Peripheral T-cell lymphoma is a relatively rare disease in the Western hemisphere, but it's more common in Asian population. Out of non-Hodgkin lymphoma, probably 40 to 50% these lymphoma are T-cell or NK/T-cell related lymphoma. And unfortunately, this peripheral T-cell lymphoma is really hard to treat, and there is no acute therapy. The best therapy so far are still the chemotherapy such as CHOP, followed by autologous stem cell transplant or allogeneic stem cell transplant. And if you look at data in the last number of years, the long-term duration remission from a patient being transplanted are still probably have the best result compared with just chemotherapy alone. So at the ASH meeting in the last year or two, there's a number for trials, try to combine a novel agent, or new agent, in combination with a CHOP or C-H-O-P based therapy.

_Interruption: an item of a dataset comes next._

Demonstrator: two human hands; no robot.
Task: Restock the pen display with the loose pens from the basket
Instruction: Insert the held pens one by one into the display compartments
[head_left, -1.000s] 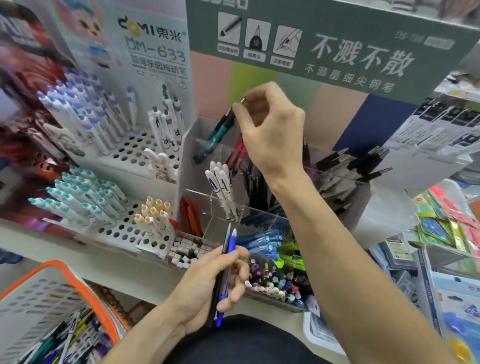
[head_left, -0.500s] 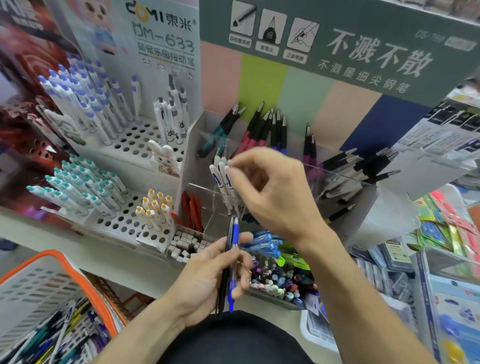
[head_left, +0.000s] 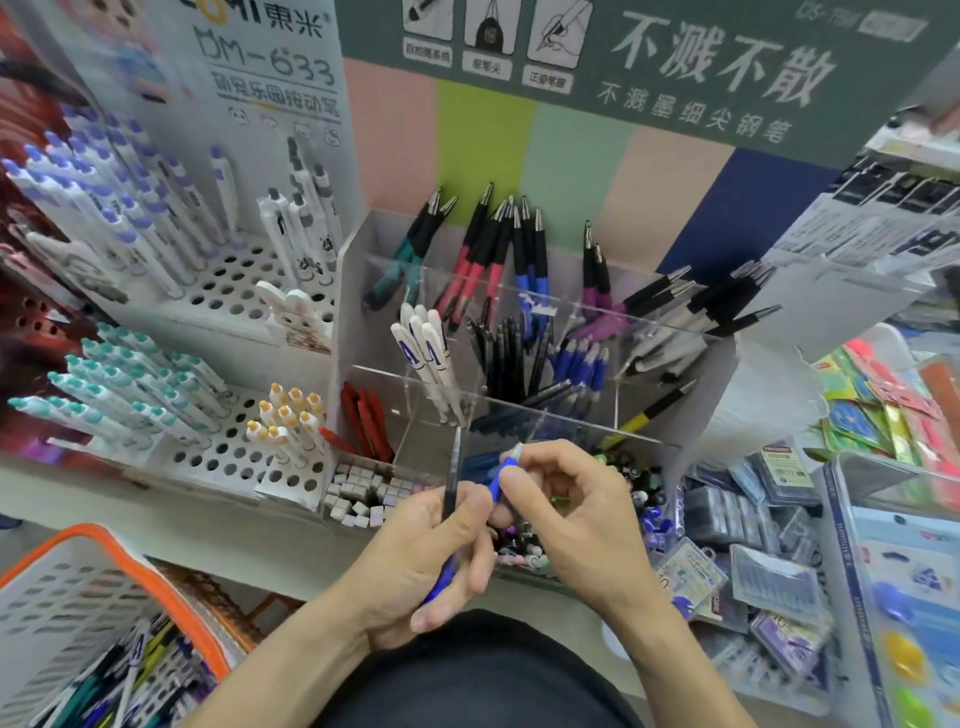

One of the example is anti CD30 antibody conjugated drug, or ADC, and brentuximab. They show very promising result. The combination with CHP plus brentuximab as frontline therapy. And for a subset of the T-cell lymphoma, a very promising result. The one question remaining is, for these patient, or group of patient treated with this regimen, and should they get a bone marrow transplant for consolidation? And this is a remaining question. For patient who unfortunately relapse after frontline therapy, or another transplant candidate, the rest of therapy are primarily palliative. And there's a number of options, like a DNA hypomethylating agent being tested. One of the example is 5-azacytidine, being testing in for this disease. And another one is by a group of agent, very active HDAC inhibitors, the whole host of HDAC inhibitors. They are very active agent. And however, this palliation is not curative. The other class of drug we see very promising is PI 3-kinase inhibitors, and they also show some quite impressive activity as a single agent. Our trials are ongoing right now in combination with other active agent against the T-cell lymphoma.